● How to complete this task
The lines to reproduce from the material below are those from the one containing "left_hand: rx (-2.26" through the one containing "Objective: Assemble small", both included; write them out exactly and add nothing.

● Listed records
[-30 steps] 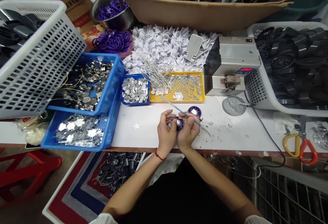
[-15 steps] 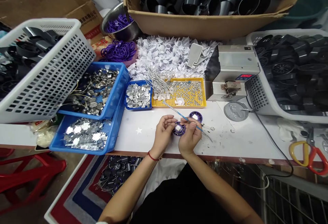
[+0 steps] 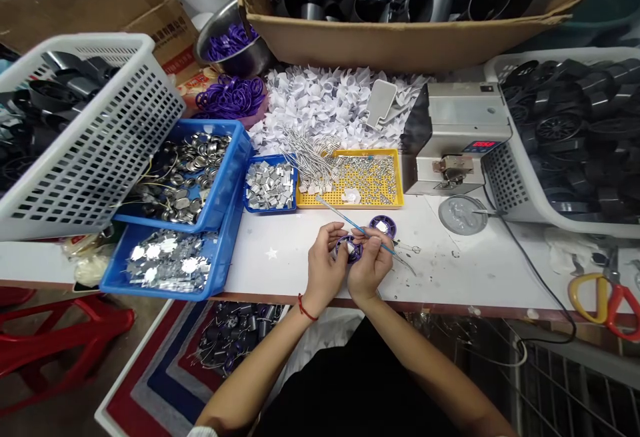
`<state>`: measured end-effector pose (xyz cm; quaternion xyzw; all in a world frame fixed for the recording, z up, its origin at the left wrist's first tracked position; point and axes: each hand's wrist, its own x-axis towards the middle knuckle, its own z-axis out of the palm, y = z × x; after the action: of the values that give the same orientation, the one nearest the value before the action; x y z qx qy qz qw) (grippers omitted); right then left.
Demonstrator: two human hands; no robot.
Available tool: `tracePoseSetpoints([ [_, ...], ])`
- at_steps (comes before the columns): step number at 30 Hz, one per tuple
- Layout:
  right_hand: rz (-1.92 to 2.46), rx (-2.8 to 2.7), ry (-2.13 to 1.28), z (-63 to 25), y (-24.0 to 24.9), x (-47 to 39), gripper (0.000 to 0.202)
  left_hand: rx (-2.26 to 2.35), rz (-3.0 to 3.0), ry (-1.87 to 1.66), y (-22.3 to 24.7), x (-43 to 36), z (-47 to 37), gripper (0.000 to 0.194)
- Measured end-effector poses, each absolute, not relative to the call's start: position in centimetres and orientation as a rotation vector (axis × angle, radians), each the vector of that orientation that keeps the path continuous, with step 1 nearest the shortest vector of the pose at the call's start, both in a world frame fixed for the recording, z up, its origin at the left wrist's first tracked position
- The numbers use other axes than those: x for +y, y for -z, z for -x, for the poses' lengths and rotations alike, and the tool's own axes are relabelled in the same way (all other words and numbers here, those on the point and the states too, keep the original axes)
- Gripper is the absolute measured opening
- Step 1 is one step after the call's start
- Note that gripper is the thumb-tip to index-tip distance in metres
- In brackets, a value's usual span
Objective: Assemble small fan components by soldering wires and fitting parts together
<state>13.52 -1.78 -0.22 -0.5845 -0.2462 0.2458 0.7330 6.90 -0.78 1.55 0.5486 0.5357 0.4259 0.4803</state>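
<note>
Between my two hands is a round purple plastic part (image 3: 356, 250) with a small white square piece at its centre. My left hand (image 3: 326, 260) grips its left side, the thumb reaching over onto the middle. From the right, my right hand (image 3: 371, 265) pinches the part's edge. A thin blue stick with a pale tip (image 3: 361, 229) lies across the right hand's fingers, pointing up and left toward the yellow tray. Just beyond the right hand, a second purple round part (image 3: 383, 225), also with a white square, rests on the table.
A yellow tray (image 3: 310, 201) of small metal bits and white wires stands beyond my hands, beside a small blue tray (image 3: 270, 211) of metal squares. Right are a metal machine (image 3: 463, 124), a grey-filled dish (image 3: 463, 215) and scissors (image 3: 607, 297). Blue bins (image 3: 220, 267) stand left.
My left hand has shifted slightly right, and its thumb now lies over the middle of the purple part, covering some of the white square. The right hand and stick stay nearly the same.
</note>
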Motion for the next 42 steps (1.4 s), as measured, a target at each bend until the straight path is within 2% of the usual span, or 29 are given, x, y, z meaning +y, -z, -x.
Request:
tracePoseSetpoints([
  [4, 1.260, -0.533, -0.556, -13.7, 0.2, -1.8, 0.030, 1.321, -1.560, -1.042, -1.5, -1.3, -6.9, 0.036],
  [9, 1.263, -0.525, -0.554, -13.1, 0.6, -1.9, 0.029, 1.280, -1.369, -1.036, -1.0, -1.0, -6.9, 0.032],
  [13, 1.259, -0.603, -0.534, -13.8, -0.1, -1.9, 0.027, 1.321, -1.398, -1.016, -0.7, -0.2, -6.0, 0.036],
  [16, 1.240, -0.778, -0.259, -18.8, -0.9, -2.2, 0.024, 1.435, -1.462, -1.001, -1.0, 1.0, -3.1, 0.040],
  [20, 1.317, -0.957, 0.383, -29.7, -1.7, -4.2, 0.028, 1.600, -1.440, -0.957, -2.2, 2.6, 1.2, 0.048],
  [23, 1.566, -1.071, 0.497, -35.3, -1.3, -5.6, 0.032, 1.692, -1.691, -0.977, -3.5, 2.5, 0.4, 0.040],
  [26, 1.539, -1.290, 0.530, -36.5, -0.5, -5.7, 0.028, 1.447, -2.010, -0.982, -3.7, 2.1, -4.4, 0.036],
  [31, 1.500, -1.538, 0.530, -35.5, -0.1, -4.7, 0.023, 1.064, -2.235, -0.915, -1.4, 3.1, -11.2, 0.045],
  [38, 1.648, -1.532, 0.528, -36.2, -1.3, -4.5, 0.025, 1.051, -2.189, -0.793, -0.8, 2.5, -9.3, 0.050],
  [42, 1.790, -1.079, 0.222, -36.2, -1.3, -4.0, 0.031, 1.128, -2.100, -0.767, -1.1, 0.8, -7.7, 0.050],
])
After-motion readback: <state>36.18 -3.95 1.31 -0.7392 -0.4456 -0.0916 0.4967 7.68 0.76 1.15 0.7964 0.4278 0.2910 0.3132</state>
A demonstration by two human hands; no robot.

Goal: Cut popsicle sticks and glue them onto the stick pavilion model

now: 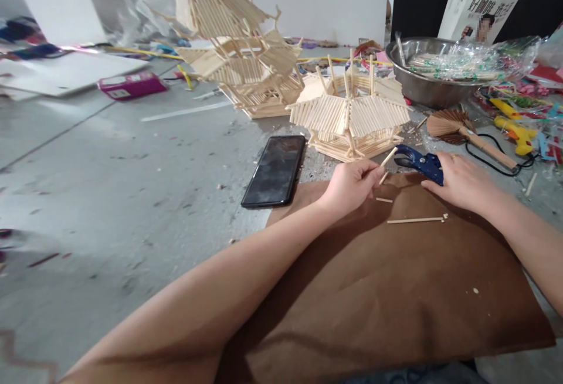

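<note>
Near the middle, my left hand pinches a short pale wooden stick that points up and to the right. The stick's tip is close to the open jaws of blue cutters. My right hand is wrapped round the handles of those cutters. A second short piece shows just below the held stick, by my left fingers; whether they hold it is unclear. On the brown sheet below lie a small cut piece and a longer stick with tiny offcuts at its right end.
A black phone lies left of my left hand. Behind stand a low stick structure with raised posts and a taller roofed one. At the right are a metal bowl, a brown fan-shaped object and a yellow glue gun.
</note>
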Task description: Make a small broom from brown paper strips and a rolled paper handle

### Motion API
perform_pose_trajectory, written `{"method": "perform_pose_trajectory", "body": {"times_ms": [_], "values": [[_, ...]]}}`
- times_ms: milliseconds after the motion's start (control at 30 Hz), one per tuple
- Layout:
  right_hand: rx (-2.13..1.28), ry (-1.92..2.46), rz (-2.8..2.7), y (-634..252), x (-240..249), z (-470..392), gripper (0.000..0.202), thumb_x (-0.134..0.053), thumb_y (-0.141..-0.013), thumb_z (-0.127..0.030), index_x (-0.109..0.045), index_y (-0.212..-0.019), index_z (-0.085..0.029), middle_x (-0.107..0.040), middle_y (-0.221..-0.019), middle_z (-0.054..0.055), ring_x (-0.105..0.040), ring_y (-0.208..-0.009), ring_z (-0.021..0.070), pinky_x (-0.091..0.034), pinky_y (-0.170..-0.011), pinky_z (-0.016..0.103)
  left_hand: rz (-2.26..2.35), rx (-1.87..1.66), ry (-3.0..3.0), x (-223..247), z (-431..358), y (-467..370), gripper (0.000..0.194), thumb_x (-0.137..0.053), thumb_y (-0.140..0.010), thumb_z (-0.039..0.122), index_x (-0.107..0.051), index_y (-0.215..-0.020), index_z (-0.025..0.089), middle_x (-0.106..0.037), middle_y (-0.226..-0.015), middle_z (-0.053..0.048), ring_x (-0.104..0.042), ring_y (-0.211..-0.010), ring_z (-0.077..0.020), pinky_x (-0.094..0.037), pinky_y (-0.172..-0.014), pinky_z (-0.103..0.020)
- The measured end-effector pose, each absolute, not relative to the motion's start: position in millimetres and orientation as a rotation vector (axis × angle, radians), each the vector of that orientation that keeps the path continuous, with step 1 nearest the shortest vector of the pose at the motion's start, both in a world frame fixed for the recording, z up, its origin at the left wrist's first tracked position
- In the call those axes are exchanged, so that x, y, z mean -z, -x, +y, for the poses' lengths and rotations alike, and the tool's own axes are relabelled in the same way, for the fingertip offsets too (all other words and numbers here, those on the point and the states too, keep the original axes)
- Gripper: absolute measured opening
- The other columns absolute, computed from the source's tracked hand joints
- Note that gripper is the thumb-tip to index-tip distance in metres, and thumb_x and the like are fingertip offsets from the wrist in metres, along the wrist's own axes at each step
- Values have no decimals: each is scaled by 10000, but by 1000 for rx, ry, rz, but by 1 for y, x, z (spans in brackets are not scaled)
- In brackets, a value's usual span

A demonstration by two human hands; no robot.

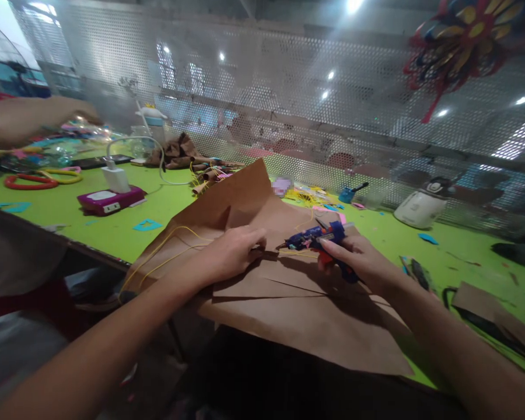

● Solution to this problem
  left_hand: rx (-2.26 to 2.35), rz (-3.0 to 3.0), ry (-1.87 to 1.66), y (-22.3 to 24.7), x (-43 to 36), z (-47 to 37), gripper (0.000 to 0.194)
- Measured end-effector poses, each absolute, not relative to the call's start: position in centimetres and orientation as a rotation vector (axis × angle, radians), each the vector of that orientation that keeps the path continuous, with step 1 nearest the shortest vector of the pose at the call's start, both in a world frame fixed for the recording, z up, its origin at the left wrist's first tracked position
- The numbers use other axes than those: x for +y, y for -z, z for -x, for the poses' lengths and rotations alike, and the tool's own axes are relabelled in the same way (all other words and numbers here, those on the point and the states too, keep the original axes)
- Gripper is the absolute measured opening
- Step 1 is one step after the call's start
- Note that gripper is the thumb-tip to index-tip distance in metres
- In brackets, a value's usual span
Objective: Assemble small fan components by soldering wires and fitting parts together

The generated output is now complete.